TASK. Would you return, word for word, the lines of the data below from the line with "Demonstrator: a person" through the line with "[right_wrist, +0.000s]", and no others?
START GIVEN DATA
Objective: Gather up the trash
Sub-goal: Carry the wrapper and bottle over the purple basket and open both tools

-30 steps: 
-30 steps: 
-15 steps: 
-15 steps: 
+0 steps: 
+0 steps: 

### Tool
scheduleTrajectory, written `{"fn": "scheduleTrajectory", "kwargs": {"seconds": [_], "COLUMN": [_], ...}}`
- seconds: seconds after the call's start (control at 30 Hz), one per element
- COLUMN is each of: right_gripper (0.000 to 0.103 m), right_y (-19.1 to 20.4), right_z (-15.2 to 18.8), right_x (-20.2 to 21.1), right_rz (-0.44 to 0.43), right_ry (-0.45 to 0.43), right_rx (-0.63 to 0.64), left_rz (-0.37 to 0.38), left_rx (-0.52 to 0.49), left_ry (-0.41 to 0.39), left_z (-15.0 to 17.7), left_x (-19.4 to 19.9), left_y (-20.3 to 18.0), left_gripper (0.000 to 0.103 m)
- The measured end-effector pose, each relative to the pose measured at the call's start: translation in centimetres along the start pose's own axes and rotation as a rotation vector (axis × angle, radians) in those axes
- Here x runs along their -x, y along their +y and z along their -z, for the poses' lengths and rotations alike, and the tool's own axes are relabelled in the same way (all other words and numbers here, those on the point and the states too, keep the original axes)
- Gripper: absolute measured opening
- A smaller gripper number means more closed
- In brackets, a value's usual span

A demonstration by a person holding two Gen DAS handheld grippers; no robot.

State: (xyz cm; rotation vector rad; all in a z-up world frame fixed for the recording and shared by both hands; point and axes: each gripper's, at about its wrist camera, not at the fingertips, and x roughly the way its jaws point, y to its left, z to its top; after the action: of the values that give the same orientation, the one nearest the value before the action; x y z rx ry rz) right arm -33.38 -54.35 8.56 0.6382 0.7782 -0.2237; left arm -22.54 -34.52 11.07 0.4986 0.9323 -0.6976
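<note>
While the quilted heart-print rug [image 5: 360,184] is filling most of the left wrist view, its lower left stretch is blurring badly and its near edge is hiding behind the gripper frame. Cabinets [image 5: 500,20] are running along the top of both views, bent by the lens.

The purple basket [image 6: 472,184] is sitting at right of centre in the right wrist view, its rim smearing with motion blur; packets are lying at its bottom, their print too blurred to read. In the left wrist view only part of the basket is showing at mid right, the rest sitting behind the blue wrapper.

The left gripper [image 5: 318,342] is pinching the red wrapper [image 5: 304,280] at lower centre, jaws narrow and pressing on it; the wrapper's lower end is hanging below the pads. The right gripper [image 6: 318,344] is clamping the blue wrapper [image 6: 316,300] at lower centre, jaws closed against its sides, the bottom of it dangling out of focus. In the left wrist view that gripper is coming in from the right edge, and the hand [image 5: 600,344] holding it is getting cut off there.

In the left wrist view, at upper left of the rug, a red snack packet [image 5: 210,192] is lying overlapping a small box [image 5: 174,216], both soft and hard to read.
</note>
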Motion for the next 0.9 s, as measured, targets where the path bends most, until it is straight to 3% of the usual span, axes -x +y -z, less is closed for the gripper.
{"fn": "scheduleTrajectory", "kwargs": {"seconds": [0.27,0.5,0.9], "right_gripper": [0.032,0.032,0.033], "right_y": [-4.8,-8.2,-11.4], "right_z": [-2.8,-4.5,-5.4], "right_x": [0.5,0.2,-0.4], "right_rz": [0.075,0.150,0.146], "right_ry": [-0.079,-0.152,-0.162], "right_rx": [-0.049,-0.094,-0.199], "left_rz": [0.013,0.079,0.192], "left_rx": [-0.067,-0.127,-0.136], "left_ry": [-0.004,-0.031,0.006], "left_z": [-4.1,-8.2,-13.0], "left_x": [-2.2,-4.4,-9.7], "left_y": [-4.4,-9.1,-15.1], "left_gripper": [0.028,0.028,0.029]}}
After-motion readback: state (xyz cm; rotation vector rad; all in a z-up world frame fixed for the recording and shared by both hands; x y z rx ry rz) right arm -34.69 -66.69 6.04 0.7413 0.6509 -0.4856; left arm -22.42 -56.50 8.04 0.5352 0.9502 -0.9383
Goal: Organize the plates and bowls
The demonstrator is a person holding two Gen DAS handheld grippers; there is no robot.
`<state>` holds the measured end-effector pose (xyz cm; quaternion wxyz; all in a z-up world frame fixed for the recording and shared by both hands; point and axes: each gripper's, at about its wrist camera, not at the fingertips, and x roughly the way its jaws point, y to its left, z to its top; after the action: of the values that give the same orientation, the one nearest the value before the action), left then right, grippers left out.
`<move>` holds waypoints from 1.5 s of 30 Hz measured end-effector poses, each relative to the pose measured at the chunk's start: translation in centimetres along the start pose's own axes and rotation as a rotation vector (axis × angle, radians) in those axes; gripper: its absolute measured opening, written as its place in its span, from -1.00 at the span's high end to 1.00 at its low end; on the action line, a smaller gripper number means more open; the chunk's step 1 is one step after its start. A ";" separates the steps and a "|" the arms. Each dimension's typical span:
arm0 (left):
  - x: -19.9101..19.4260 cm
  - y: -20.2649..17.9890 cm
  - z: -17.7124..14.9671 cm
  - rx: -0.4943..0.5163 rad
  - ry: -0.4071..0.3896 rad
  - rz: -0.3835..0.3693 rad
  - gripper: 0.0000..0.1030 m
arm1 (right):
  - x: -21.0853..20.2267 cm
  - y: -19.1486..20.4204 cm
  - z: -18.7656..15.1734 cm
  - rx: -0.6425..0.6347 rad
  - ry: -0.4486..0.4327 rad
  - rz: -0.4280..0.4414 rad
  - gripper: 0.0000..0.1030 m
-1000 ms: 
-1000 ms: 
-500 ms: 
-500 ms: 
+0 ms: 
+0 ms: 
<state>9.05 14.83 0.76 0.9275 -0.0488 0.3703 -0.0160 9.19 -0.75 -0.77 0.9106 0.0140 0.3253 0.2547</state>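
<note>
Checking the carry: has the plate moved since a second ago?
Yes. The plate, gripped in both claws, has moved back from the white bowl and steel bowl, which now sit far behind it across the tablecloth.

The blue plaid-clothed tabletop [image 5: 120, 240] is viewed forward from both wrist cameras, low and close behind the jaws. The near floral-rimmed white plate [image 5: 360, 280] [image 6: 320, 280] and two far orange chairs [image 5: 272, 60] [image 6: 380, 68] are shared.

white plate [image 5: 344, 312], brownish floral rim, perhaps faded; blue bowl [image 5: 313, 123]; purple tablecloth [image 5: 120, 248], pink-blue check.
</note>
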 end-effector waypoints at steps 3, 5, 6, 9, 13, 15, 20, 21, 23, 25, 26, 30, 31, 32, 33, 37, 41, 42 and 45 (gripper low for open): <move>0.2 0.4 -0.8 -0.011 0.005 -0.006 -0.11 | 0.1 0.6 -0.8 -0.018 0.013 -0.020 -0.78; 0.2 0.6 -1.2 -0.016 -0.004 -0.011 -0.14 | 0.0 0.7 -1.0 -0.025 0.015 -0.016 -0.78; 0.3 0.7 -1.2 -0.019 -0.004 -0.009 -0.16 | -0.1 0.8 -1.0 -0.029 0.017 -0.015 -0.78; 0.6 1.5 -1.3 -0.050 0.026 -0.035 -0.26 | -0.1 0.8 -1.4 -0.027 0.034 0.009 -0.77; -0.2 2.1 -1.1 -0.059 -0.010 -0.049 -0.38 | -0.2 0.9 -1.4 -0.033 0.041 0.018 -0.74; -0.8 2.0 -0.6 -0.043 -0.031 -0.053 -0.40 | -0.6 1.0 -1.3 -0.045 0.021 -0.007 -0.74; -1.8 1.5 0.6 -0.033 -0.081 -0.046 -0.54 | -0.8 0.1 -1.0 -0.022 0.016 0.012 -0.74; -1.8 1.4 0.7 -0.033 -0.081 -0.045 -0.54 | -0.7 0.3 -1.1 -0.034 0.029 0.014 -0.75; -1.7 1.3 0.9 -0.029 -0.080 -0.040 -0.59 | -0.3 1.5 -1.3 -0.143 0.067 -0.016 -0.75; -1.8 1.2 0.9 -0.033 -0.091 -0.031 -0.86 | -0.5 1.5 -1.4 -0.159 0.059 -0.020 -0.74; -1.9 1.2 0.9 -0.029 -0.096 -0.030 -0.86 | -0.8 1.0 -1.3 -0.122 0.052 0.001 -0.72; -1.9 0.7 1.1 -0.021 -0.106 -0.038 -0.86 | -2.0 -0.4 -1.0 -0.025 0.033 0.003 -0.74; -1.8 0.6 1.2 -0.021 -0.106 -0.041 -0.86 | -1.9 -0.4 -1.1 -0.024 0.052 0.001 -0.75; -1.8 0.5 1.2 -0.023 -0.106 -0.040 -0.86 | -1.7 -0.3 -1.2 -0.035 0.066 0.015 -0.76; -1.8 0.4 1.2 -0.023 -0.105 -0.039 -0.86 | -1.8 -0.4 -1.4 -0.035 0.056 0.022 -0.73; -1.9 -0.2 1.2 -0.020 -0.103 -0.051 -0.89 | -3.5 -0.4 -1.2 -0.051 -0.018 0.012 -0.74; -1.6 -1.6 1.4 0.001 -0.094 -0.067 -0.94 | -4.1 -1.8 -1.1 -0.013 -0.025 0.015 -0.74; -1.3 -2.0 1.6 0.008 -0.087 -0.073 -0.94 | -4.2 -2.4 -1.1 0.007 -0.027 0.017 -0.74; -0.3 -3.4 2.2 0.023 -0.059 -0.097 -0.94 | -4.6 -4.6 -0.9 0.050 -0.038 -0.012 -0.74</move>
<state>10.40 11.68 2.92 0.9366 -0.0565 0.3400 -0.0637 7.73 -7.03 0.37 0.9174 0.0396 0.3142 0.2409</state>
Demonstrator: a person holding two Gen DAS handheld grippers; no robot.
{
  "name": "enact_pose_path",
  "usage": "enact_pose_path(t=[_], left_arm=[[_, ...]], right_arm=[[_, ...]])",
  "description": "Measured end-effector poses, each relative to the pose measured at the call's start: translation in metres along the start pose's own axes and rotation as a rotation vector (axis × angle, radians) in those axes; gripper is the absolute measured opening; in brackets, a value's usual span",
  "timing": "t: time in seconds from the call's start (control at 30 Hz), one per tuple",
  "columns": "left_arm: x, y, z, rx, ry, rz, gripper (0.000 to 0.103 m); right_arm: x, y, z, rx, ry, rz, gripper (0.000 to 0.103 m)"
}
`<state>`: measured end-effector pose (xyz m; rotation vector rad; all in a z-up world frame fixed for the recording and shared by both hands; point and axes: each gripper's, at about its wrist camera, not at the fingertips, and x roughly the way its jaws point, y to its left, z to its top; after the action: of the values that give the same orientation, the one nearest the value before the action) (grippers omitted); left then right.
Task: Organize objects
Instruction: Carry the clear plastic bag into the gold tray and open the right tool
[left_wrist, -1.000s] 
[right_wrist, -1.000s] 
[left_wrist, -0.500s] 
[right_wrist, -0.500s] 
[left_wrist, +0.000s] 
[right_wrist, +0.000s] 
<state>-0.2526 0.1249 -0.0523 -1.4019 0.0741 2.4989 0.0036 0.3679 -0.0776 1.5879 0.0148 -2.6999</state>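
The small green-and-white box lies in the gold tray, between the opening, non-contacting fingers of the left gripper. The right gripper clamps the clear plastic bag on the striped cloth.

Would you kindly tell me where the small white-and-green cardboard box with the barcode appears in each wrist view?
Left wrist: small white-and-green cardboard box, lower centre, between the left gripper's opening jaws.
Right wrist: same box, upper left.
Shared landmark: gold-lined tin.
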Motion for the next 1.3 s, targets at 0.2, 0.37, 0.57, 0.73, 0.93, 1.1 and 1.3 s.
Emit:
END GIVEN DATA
EXPECTED OUTPUT.
Demonstrator: a person holding two Gen DAS handheld grippers; no robot.
{
  "name": "enact_pose_path",
  "usage": "enact_pose_path(t=[_], left_arm=[[_, ...]], right_arm=[[_, ...]])",
  "description": "Measured end-effector poses, each relative to the pose measured at the call's start: translation in metres along the start pose's own axes and rotation as a rotation vector (axis × angle, radians) in those axes; gripper is the absolute measured opening; in brackets, a value's usual span",
  "timing": "t: time in seconds from the call's start (control at 30 Hz), one per tuple",
  "columns": "left_arm: x, y, z, rx, ry, rz, gripper (0.000 to 0.103 m); right_arm: x, y, z, rx, ry, rz, gripper (0.000 to 0.103 m)"
}
`<state>`: measured end-effector pose (xyz m; rotation vector rad; all in a z-up world frame fixed for the recording and shared by both hands; point and axes: each gripper's, at about its wrist camera, not at the fingertips, and x roughly the way its jaws point, y to its left, z to its top; after the action: of the values that give the same orientation, the one nearest the value before the action) (grippers omitted); left then right.
Task: Organize objects
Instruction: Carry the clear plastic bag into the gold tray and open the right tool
[left_wrist, -1.000s] 
[right_wrist, -1.000s] 
[left_wrist, -0.500s] 
[right_wrist, -0.500s] 
[left_wrist, +0.000s] 
[right_wrist, +0.000s] 

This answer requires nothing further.